The reply should match the listing below character for character, except that no image is carried over.

·····

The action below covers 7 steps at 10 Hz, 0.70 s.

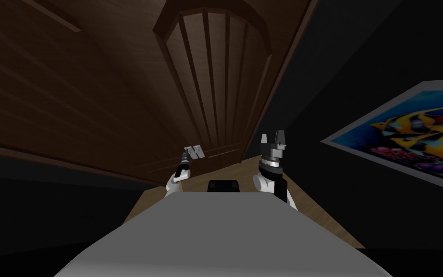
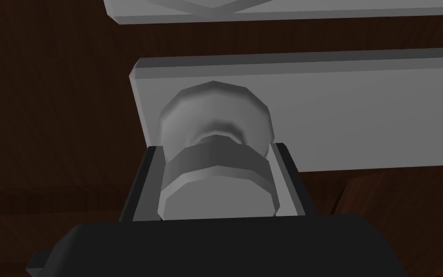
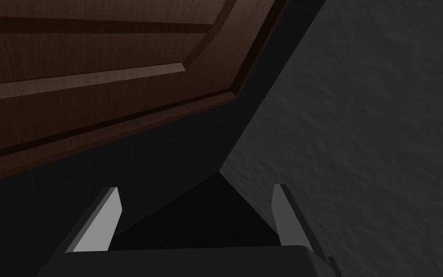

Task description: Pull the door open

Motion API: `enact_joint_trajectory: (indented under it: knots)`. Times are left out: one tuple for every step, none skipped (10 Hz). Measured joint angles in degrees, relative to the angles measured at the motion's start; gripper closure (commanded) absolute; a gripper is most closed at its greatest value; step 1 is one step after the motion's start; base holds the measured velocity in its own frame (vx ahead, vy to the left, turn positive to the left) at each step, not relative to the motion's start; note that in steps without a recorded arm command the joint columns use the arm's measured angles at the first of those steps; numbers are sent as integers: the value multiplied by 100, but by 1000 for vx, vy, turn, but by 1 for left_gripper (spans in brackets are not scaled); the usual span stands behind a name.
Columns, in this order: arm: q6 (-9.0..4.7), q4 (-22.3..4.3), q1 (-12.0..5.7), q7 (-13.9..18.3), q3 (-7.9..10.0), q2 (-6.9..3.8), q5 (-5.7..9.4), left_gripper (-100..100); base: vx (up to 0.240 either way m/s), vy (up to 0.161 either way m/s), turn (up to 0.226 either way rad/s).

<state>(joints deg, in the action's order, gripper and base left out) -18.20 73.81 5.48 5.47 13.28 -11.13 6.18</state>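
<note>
Door (image 1: 206, 72): dark brown, panelled, straight ahead.
Fish picture (image 1: 408, 134): on the dark wall right of the door.
Grey plate (image 2: 360, 110): on the door, seen from the left wrist.
Knob (image 2: 215, 120): on that plate, clamped by the left gripper (image 2: 215, 154).
Right gripper (image 3: 196, 188): fingers apart, empty, near the door's edge.

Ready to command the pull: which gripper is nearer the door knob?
Left. The left gripper is shut on the knob; the right gripper is open, off to the side by the edge of the door.
</note>
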Motion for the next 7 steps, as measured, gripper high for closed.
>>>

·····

▸ Task solution
The action below covers 7 steps at 10 Hz, 0.70 s.


Task description: Pull the door open

Motion API: `enact_joint_trajectory: (indented under it: knots)`. Times are left out: one tuple for every step, none skipped (10 Hz). Measured joint angles in degrees, relative to the angles measured at the motion's start; gripper closure (commanded) absolute; a gripper is most closed at its greatest value; step 1 is one step after the motion's start; base holds the measured velocity in its own frame (vx ahead, vy to the left, turn positive to the left) at each step, not relative to the motion's start; note that in steps without a recorded arm command the joint columns use the arm's measured angles at the first of those steps; numbers are sent as integers: the value multiplied by 100, but by 1000 for vx, vy, turn, but by 1 for left_gripper (spans in brackets are not scaled); the usual span stands behind a name.
Columns, in this order: arm: q6 (-9.0..4.7), q4 (-22.3..4.3), q1 (-12.0..5.7), q7 (-13.9..18.3), q3 (-7.9..10.0), q2 (-6.9..3.8), q5 (-5.7..9.4), left_gripper (-100..100); base: vx (up to 0.240 either way m/s), vy (up to 0.161 either way m/s), turn (up to 0.226 either way rad/s).

<state>(joints deg, in the action's order, gripper and base left out) -18.20 73.81 5.48 5.47 13.28 -11.13 6.18</state>
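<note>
Door (image 1: 206, 72): dark brown, panelled, straight ahead.
Fish picture (image 1: 408, 134): on the dark wall right of the door.
Grey plate (image 2: 360, 110): on the door, seen from the left wrist.
Knob (image 2: 215, 120): on that plate, clamped by the left gripper (image 2: 215, 154).
Right gripper (image 3: 196, 188): fingers apart, empty, near the door's edge.

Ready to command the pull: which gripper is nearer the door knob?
Left. The left gripper is shut on the knob; the right gripper is open, off to the side by the edge of the door.
</note>
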Motion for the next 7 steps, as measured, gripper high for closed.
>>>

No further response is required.